▶ _YOUR TASK_
Restate the whole listing exactly.

▶ _DATA EXCERPTS_
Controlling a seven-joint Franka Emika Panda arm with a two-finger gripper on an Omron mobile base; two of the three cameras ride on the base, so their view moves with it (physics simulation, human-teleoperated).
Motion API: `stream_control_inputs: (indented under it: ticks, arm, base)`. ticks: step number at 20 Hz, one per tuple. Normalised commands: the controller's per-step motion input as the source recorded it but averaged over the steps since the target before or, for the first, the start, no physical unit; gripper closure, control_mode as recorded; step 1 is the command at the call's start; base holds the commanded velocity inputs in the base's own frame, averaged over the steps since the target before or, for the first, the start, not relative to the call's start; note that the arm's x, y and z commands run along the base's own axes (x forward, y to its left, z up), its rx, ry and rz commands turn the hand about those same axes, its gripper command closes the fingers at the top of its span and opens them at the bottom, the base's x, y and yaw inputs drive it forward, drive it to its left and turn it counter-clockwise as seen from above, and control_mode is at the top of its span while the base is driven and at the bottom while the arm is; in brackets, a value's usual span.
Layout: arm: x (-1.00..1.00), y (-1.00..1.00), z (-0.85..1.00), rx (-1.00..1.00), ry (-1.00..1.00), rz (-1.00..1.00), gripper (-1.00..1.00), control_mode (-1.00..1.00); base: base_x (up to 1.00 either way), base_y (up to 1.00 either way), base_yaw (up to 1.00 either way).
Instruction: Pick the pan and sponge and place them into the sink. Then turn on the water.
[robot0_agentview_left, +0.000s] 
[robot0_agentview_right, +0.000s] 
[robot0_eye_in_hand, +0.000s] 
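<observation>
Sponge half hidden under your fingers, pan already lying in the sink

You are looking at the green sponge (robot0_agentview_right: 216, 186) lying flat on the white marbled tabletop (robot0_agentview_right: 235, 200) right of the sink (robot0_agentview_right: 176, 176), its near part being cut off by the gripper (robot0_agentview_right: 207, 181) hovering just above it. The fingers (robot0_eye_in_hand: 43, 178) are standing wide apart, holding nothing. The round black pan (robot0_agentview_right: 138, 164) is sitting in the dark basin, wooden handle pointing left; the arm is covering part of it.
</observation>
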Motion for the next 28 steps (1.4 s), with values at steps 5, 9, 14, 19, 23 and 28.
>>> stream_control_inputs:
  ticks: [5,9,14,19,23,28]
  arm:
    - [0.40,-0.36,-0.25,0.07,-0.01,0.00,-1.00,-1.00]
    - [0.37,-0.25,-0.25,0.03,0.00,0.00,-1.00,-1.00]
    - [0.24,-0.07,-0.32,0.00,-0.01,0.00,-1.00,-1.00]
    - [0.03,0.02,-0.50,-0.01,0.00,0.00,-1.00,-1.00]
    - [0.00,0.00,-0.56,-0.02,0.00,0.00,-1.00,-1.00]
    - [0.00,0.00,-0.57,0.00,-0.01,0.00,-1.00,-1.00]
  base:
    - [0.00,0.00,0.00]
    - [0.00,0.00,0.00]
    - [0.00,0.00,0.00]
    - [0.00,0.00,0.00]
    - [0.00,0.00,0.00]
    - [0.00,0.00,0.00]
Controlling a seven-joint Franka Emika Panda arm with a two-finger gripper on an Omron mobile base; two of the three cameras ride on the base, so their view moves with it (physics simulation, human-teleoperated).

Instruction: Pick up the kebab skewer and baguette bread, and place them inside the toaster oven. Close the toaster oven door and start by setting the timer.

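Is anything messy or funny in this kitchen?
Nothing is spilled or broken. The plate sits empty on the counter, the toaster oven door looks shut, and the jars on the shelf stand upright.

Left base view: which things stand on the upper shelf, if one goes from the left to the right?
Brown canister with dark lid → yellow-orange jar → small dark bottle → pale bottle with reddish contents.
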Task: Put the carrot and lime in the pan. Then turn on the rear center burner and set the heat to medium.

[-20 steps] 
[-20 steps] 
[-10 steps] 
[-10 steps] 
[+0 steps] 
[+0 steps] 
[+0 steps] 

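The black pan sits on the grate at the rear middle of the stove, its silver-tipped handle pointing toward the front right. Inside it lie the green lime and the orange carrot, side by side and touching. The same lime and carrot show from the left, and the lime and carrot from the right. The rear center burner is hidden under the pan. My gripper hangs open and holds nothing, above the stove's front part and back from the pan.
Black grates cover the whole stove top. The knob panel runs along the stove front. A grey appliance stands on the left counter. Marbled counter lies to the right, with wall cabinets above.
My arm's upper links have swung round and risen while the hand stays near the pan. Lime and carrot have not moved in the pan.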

▶ _EXERCISE RESPONSE_
Controlling a seven-joint Franka Emika Panda arm with a two-finger gripper on an Omron mobile base; two of the three cameras ride on the base, so their view moves with it (physics simulation, human-teleoperated).
Motion API: `stream_control_inputs: (indented under it: ticks, arm, base)`. ticks: step number at 20 Hz, one per tuple. Normalised commands: the controller's per-step motion input as the source recorded it but averaged over the steps since the target before or, for the first, the start, no physical unit; gripper closure, control_mode as recorded; step 1 is the command at the call's start; base holds the commanded velocity inputs in the base's own frame, averaged over the steps since the target before or, for the first, the start, not relative to the call's start; note that the arm's x, y and z commands run along the base's own axes (x forward, y to its left, z up), its rx, ry and rz commands turn the hand about those same axes, its gripper command closes the fingers at the top of its span and opens them at the bottom, the base's x, y and yaw inputs drive it forward, drive it to its left and turn it counter-clockwise as seen from above, and control_mode is at the top of its span while the base is driven and at the bottom while the arm is; in brackets, a value's usual span.
Layout: arm: x (-1.00..1.00), y (-1.00..1.00), z (-0.85..1.00), rx (-1.00..1.00), ry (-1.00..1.00), rz (-1.00..1.00), gripper (-1.00..1.00), control_mode (-1.00..1.00); base: base_x (up to 1.00 either way), base_y (up to 1.00 either way), base_yaw (up to 1.00 either way).
Instruction: Pick the pan and sponge and place them into the sink. Then turn on the water.
[robot0_agentview_left, +0.000s] 
[robot0_agentview_right, +0.000s] 
[robot0_eye_in_hand, +0.000s] 
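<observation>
Sponge half hidden under your fingers, pan already lying in the sink

You are looking at the green sponge (robot0_agentview_right: 216, 186) lying flat on the white marbled tabletop (robot0_agentview_right: 235, 200) right of the sink (robot0_agentview_right: 176, 176), its near part being cut off by the gripper (robot0_agentview_right: 207, 181) hovering just above it. The fingers (robot0_eye_in_hand: 43, 178) are standing wide apart, holding nothing. The round black pan (robot0_agentview_right: 138, 164) is sitting in the dark basin, wooden handle pointing left; the arm is covering part of it.
</observation>
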Motion for the next 28 steps (1.4 s), with values at steps 5, 9, 14, 19, 23 and 28.
>>> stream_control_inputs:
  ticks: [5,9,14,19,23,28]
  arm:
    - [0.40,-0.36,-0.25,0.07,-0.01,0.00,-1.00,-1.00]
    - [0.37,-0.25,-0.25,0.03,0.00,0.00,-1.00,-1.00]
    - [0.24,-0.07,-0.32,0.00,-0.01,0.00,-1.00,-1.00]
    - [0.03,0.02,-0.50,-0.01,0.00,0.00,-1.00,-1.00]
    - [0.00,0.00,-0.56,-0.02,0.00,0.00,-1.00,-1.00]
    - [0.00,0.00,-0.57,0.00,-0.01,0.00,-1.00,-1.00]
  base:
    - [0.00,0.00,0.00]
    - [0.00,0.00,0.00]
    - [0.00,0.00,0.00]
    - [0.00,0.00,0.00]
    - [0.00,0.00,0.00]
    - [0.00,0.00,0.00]
Controlling a seven-joint Franka Emika Panda arm with a two-finger gripper on an Omron mobile base; two of the three cameras ride on the base, so their view moves with it (physics simulation, human-teleoperated).

Instruction: Pick up the kebab skewer and baguette bread, and place them inside the toaster oven. Close the toaster oven door and start by setting the timer.

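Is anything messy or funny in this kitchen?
Nothing is spilled or broken. The plate sits empty on the counter, the toaster oven door looks shut, and the jars on the shelf stand upright.

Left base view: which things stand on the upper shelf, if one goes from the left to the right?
Brown canister with dark lid → yellow-orange jar → small dark bottle → pale bottle with reddish contents.
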Task: Put the carrot and lime in the pan. Then turn on the rear center burner and set the heat to medium.

[-20 steps] 
[-20 steps] 
[-10 steps] 
[-10 steps] 
[+0 steps] 
[+0 steps] 
[+0 steps] 

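The black pan sits on the grate at the rear middle of the stove, its silver-tipped handle pointing toward the front right. Inside it lie the green lime and the orange carrot, side by side and touching. The same lime and carrot show from the left, and the lime and carrot from the right. The rear center burner is hidden under the pan. My gripper hangs open and holds nothing, above the stove's front part and back from the pan.
Black grates cover the whole stove top. The knob panel runs along the stove front. A grey appliance stands on the left counter. Marbled counter lies to the right, with wall cabinets above.
My arm's upper links have swung round and risen while the hand stays near the pan. Lime and carrot have not moved in the pan.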

This completes the required output.